## YOUR OBJECTIVE
The records below hold a stretch from the line with "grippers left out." through the line with "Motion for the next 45"; return exactly those lines, ends included, and nothing more.

*** DATASET RECORDS ***

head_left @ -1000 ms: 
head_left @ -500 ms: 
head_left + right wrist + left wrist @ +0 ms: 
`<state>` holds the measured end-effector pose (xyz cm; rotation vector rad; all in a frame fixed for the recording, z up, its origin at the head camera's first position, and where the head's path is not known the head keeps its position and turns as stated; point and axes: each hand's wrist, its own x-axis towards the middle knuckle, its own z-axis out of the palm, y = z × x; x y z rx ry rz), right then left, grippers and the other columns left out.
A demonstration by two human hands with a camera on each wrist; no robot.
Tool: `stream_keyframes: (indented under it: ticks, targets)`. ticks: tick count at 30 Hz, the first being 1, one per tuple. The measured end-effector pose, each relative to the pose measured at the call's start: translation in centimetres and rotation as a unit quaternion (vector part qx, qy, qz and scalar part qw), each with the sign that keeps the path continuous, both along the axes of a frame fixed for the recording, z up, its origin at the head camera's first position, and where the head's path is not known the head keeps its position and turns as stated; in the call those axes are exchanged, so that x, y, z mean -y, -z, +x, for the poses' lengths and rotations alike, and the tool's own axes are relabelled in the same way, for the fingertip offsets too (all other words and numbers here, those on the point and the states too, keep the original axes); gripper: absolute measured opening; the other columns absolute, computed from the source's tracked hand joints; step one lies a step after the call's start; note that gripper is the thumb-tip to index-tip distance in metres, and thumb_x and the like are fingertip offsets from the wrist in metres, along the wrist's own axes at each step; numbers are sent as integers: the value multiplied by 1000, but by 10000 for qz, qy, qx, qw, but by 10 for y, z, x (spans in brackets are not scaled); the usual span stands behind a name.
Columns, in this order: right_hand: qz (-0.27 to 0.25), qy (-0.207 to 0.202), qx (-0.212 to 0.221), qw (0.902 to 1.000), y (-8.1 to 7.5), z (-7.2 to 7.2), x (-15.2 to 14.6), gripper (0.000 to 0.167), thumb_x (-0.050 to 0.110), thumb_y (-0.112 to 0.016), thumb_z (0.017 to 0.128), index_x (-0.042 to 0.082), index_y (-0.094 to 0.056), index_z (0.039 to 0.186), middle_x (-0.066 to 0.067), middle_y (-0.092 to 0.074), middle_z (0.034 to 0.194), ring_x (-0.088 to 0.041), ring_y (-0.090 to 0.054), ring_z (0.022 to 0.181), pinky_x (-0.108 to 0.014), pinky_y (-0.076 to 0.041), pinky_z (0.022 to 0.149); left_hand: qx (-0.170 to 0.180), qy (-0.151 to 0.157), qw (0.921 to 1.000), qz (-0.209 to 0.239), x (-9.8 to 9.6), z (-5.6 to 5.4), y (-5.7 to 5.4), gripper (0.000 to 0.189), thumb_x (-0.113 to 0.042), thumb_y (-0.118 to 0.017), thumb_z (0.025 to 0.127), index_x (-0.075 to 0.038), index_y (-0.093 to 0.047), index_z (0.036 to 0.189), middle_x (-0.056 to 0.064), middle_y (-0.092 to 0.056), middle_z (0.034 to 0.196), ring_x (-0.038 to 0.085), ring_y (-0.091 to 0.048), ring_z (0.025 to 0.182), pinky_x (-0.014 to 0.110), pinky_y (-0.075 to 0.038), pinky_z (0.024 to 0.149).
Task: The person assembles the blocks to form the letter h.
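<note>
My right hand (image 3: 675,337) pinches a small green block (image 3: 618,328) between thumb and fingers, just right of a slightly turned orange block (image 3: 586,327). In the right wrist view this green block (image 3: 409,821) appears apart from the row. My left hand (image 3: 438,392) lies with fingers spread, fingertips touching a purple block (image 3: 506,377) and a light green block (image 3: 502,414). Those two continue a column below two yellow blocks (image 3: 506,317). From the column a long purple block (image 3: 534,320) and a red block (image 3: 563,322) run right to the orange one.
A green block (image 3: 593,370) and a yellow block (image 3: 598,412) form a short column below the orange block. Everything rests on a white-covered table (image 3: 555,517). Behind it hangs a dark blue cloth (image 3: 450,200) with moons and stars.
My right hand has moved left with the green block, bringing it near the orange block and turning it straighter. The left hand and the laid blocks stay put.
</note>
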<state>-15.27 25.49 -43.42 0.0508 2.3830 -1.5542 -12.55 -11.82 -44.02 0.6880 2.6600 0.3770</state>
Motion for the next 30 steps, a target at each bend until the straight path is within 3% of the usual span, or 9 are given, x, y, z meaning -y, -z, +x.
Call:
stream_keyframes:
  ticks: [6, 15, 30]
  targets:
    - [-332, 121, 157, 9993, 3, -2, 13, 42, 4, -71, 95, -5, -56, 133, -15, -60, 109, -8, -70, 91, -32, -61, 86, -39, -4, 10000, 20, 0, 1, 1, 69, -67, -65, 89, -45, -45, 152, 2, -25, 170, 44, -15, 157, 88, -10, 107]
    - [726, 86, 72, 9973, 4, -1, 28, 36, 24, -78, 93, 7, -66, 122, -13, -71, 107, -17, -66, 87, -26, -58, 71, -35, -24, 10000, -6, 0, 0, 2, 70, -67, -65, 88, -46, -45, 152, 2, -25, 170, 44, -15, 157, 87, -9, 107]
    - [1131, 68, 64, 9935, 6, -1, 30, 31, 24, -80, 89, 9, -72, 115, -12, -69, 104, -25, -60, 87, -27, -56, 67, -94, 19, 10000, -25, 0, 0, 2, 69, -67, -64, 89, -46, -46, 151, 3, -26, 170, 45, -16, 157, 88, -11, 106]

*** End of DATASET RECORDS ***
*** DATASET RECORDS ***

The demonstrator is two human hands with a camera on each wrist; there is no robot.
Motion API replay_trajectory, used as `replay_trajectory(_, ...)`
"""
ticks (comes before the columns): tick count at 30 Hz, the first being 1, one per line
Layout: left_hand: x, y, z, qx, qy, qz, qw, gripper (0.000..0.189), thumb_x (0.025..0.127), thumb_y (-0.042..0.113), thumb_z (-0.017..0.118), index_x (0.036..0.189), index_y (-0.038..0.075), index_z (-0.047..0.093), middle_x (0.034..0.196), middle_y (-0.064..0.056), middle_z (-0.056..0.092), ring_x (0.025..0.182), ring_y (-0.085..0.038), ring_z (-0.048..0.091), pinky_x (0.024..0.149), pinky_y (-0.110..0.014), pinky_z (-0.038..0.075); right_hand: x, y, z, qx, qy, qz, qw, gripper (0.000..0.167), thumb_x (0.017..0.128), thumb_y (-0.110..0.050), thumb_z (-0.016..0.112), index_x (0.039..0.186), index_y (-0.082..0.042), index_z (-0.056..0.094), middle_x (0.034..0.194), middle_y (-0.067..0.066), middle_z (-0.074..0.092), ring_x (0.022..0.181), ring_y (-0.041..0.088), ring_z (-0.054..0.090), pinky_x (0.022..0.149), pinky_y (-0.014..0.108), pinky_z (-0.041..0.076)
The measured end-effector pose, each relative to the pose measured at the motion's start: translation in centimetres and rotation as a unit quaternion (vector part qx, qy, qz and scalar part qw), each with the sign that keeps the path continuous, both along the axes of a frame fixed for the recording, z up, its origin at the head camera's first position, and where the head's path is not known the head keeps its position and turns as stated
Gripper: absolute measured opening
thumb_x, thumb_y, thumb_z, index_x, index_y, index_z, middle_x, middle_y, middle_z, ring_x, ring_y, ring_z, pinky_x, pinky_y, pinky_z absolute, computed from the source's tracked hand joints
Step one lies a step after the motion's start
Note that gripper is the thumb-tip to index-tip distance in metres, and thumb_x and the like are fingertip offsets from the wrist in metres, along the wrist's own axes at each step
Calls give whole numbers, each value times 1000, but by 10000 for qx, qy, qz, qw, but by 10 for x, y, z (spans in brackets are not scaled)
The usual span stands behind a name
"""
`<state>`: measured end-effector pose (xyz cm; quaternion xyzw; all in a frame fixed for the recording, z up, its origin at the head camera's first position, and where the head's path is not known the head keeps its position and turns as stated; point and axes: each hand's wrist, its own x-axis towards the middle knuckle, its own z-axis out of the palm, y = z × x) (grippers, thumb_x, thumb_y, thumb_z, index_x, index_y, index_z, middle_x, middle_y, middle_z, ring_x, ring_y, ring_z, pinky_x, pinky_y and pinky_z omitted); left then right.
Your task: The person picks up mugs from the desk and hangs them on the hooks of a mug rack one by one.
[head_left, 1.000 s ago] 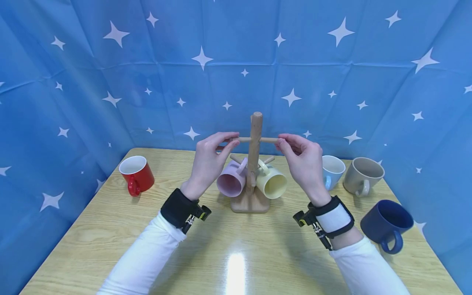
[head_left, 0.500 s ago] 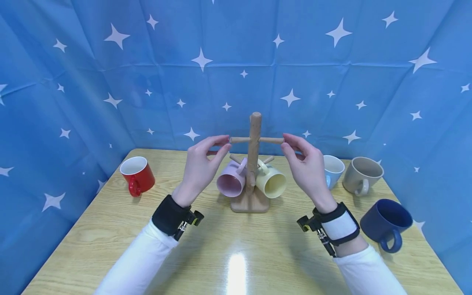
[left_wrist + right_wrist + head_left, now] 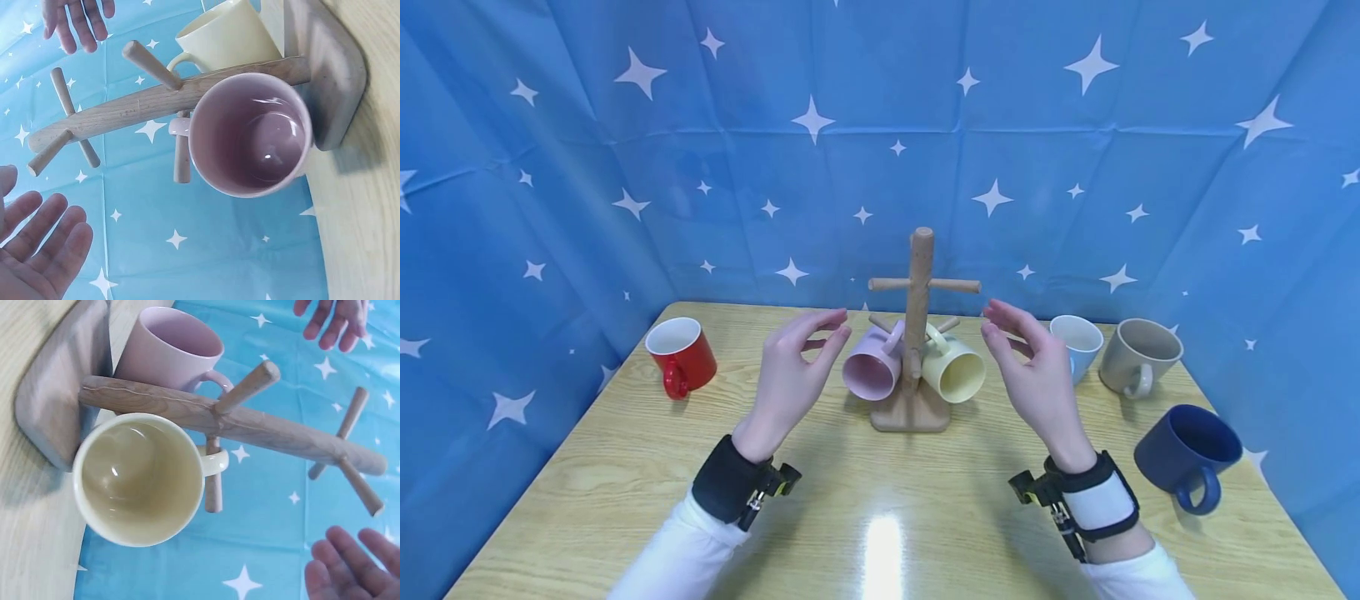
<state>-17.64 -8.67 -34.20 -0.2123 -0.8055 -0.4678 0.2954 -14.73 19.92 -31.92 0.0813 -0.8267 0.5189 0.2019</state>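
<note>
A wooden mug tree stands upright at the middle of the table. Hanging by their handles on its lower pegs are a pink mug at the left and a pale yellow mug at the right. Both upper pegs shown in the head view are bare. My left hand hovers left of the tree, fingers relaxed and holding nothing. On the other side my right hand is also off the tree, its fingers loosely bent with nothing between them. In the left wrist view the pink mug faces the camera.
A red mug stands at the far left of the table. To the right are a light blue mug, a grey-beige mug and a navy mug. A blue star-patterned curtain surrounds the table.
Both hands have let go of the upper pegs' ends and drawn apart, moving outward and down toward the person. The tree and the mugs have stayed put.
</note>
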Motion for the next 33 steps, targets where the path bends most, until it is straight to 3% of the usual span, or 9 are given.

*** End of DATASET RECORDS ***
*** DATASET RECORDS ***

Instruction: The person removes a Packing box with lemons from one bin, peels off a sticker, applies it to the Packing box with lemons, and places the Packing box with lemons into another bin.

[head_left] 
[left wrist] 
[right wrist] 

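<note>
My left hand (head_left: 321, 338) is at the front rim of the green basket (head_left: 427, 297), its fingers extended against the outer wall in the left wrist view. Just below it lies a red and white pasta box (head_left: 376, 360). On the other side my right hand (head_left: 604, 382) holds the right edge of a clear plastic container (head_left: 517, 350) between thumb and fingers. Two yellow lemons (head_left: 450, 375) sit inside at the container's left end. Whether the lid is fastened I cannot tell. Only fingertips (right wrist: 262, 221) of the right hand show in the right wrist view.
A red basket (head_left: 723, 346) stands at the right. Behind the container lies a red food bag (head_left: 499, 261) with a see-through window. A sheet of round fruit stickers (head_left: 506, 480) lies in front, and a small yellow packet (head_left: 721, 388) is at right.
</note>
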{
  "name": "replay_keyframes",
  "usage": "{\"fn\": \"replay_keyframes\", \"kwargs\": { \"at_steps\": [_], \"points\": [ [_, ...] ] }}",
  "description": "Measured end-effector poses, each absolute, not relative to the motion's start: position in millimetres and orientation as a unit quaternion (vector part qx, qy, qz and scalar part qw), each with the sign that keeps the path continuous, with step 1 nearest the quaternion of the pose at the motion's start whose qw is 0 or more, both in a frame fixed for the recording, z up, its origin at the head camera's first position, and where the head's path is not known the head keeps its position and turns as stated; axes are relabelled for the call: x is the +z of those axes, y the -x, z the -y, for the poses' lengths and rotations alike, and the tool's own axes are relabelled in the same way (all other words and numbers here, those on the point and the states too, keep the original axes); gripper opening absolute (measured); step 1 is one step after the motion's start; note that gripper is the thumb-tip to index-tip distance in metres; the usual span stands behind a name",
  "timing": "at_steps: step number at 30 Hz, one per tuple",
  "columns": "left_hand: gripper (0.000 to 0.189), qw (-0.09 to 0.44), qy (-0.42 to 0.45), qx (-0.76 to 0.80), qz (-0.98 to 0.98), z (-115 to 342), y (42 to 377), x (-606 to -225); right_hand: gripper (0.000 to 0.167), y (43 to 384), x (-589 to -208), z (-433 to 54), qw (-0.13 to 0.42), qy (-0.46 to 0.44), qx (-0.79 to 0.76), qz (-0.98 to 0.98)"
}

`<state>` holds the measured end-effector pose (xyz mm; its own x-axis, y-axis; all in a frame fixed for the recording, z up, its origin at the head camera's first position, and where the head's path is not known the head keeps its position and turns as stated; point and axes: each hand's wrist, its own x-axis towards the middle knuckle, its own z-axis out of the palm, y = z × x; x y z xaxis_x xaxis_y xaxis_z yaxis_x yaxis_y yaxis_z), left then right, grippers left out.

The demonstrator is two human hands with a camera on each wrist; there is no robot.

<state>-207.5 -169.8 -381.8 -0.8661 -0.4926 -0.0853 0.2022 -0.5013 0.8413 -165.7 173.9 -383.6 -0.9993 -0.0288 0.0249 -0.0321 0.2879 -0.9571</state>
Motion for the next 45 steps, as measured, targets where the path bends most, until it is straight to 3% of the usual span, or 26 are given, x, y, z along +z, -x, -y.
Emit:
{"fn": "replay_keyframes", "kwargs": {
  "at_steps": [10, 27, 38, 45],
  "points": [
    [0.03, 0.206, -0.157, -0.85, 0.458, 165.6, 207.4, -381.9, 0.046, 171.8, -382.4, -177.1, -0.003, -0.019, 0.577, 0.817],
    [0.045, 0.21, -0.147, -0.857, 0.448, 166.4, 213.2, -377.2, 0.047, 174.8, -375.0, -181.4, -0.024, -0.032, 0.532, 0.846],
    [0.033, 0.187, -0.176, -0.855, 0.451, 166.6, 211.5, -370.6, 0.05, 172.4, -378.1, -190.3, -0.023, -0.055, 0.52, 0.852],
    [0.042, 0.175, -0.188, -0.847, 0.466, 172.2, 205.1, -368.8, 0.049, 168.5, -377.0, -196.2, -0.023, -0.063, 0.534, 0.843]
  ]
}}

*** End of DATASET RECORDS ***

## TASK RESULT
`<state>` holds the measured end-effector pose (xyz mm; its own x-axis, y-axis; all in a frame fixed for the recording, z up, its origin at the head camera's first position, and where the head's path is not known the head keeps its position and turns as stated; point and axes: each hand's wrist, its own x-axis towards the middle knuckle, its own z-axis out of the palm, y = z × x; x y z xaxis_x xaxis_y xaxis_z yaxis_x yaxis_y yaxis_z), left then right, grippers left out.

The demonstrator is two human hands with a camera on each wrist; there is no robot.

<state>-207.5 -169.8 -381.8 -0.8661 -0.4926 -0.0853 0.2022 -0.5013 0.8413 -165.7 173.9 -383.6 -0.9993 -0.0288 0.0249 -0.0321 0.2879 -0.9571</state>
Motion for the next 45 steps, as measured, targets where the path bends most, until it is straight to 3% of the usual span, or 26 are given, x, y, z along +z, -x, -y.

No further work remains on this exercise.